Entre as traves, uma investida em Alisson Becker do Liverpool está enfaticamente viva. O goleiro brasileiro teria concordado com termos pessoais para um contrato de três anos, sinalizando sua disposição em trocar Anfield pelo Allianz Stadium. O obstáculo continua sendo a taxa de transferência, que precisa ser acertada com o Liverpool. No entanto, o acordo é visto como viável, independentemente do status continental da Juventus, e representaria uma declaração de intenções em uma posição que tem sido motivo de preocupação.

No meio-campo, o sonho de contratar Bernardo Silva está se desvanecendo. O meia português, antes um alvo prioritário, entende-se que está relutante em se juntar a um clube que não disputa a Champions League.

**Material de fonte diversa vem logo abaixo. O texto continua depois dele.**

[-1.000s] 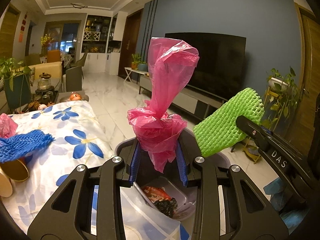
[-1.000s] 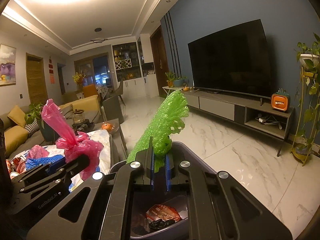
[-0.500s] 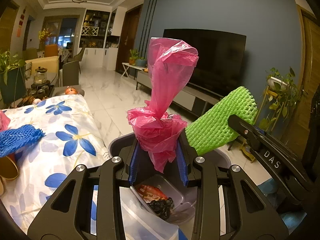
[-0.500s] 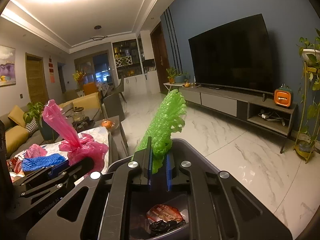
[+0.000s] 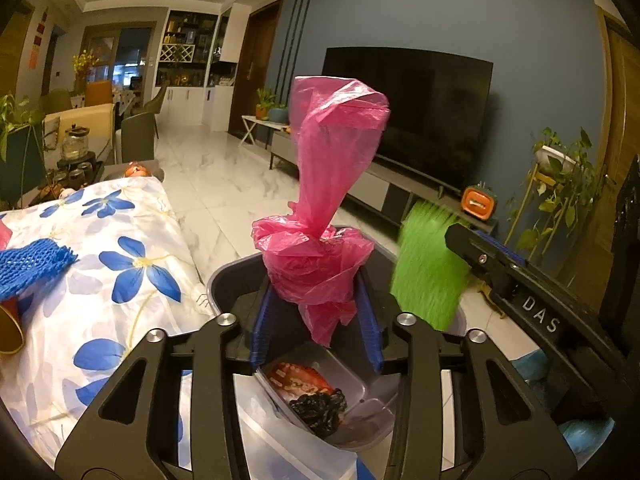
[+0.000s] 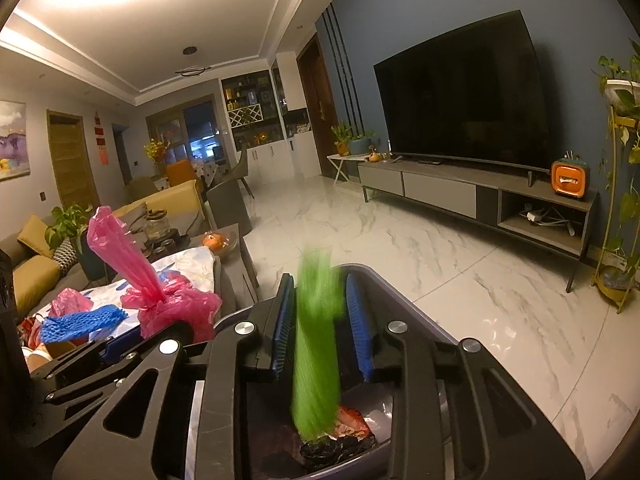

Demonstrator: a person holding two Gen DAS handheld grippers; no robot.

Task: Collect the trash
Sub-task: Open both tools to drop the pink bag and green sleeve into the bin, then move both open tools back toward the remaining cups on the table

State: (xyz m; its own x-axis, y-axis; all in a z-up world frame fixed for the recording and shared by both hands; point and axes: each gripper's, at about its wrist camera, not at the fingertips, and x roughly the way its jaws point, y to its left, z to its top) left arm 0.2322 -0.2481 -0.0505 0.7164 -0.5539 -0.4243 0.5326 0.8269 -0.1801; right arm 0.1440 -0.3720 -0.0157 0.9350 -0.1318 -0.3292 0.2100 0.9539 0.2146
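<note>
Trash bin (image 5: 228, 280) down in front of both grippers, beside the worktop (image 5: 120, 280) with the flowered cloth. Left gripper (image 5: 314, 296) over the bin, closed at a medium width on the pink plastic bag (image 5: 320, 264): crumpled lower part pressed between the two blue pads, twisted neck standing upright above them. Right gripper (image 6: 320, 292) spread wide and gripping nothing. Green foam net (image 6: 316, 360) between its pads, touching neither, blurred, lower end already down at the trash inside the bin. Red wrapper (image 5: 296, 380) and crumpled black plastic (image 5: 320, 408) lying in a clear tray in the bin. Blue foam net (image 5: 32, 260) on the cloth, well apart from the bin.
</note>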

Com essa porta se fechando, a atenção se voltou para Brahim Diaz do Real Madrid. O futuro do jogador de 26 anos no Bernabéu depende fortemente da avaliação do novo técnico José Mourinho. Se for considerado excedente, abre-se um caminho para a Juventus negociar um acordo, potencialmente aproveitando o diálogo existente entre os dois clubes sobre outros jogadores.

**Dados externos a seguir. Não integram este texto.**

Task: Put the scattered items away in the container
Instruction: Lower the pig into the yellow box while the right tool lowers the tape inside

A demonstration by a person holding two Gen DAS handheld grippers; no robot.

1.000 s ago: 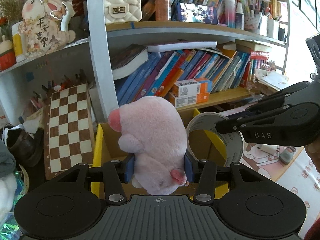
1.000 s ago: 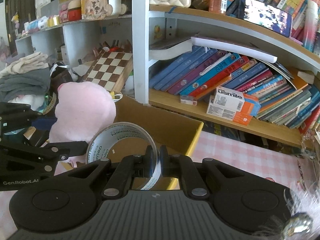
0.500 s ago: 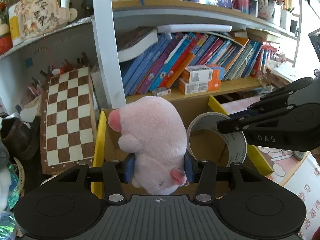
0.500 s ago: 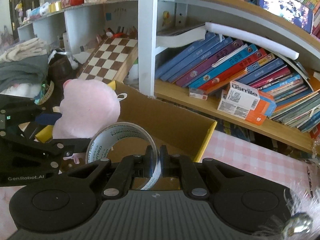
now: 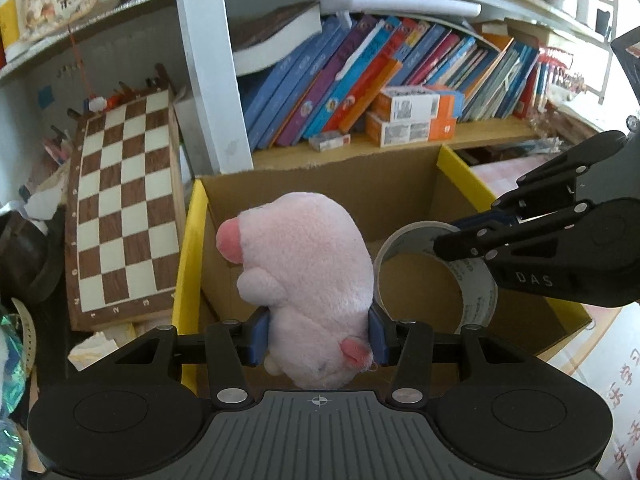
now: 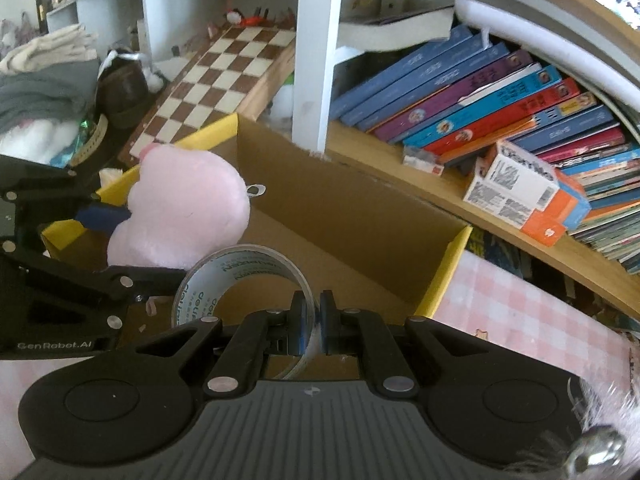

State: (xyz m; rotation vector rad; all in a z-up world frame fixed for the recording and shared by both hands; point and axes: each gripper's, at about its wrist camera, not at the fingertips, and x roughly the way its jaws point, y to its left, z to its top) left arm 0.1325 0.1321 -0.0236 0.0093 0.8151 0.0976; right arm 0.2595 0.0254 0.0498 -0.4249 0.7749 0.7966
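Clearly, my left gripper (image 5: 318,340) squeezes the pink plush pig (image 5: 304,280) at its lower body, directly ahead, above the cardboard box (image 5: 320,196). It is soft and light (it dents under the pads), so the middle is a good hold. My right gripper (image 6: 313,318) pinches the thin wall of the tape roll (image 6: 240,276), stiff and smooth, also over the box. Only the right view shows the pink checked cloth (image 6: 532,320) beside the box.

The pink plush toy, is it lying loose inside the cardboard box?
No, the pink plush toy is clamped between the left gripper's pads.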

A prioridade absoluta, no entanto, continua sendo Randal Kolo Muani. O atacante francês, atualmente avaliado em cerca de €30 milhões, está ansioso para retornar à Juventus após uma passagem anterior e deixou claro que seu desejo não depende da participação na Champions League. Quer Dusan Vlahovic fique ou saia, Kolo Muani é visto como a pedra angular do novo plano ofensivo. Garantir sua assinatura seria um golpe que ressalta o poder de atração do clube mesmo sem competição europeia de elite.

Enquanto nomes estrangeiros de peso dominam as manchetes, a Juventus também examina a Serie A em busca de reforços domésticos. Na ponta, Bernasconi surgiu como uma opção concreta para injetar qualidade na esquerda. Para o meio-campo, Lorenzo Pellegrini, da Roma, é uma admiração de longa data, oferecendo experiência e criatividade. No ataque, um retorno de Daniel Maldini está sendo avaliado, enquanto a possibilidade de contratar Leonardo Spinazzola como agente livre adiciona uma camada econômica ao planejamento. Esses nomes refletem uma vertente pragmática no mercado, combinando ambição com prudência financeira.

As implicações de jogar a Liga Europa vão além do prestígio. A exigente agenda de quinta a domingo requer um elenco mais profundo e resiliente. Portanto, a Juventus não está apenas procurando um time titular, mas construindo um conjunto paralelo de contribuidores confiáveis. Essa abordagem, reminiscente do ethos Moneyball de Comolli, sugere que perfis subvalorizados ou estrategicamente identificados podem ser alvos para completar o elenco. O objetivo é competir de forma robusta em múltiplas frentes sem se estender financeiramente.

Para equilibrar os gastos, uma venda de peso pode ser inevitável. Embora nenhum nome específico tenha vazado, a necessidade de uma "cessione importante" paira sobre a operação. O clube buscará reter ativos principais enquanto se desfaz de jogadores que possam gerar os fundos necessários. É um equilíbrio delicado que testará a perspicácia de Comolli nas próximas semanas.

Em suma, um verão intenso aguarda na Continassa. Do goleiro de peso Alisson ao criador alternativo Diaz, e da fixação pelo atacante Kolo Muani à profundidade caseira de Pellegrini e cia., os planos são multicamadas e proativos. Perder a Champions League não silenciou o rugido de mercado da Juventus; apenas mudou o campo. O clube parece pronto para abraçar um capítulo desafiador com a mesma ambição agressiva que caracterizou seus anos mais grandiosos.

Com base em reportagens do Tuttosport.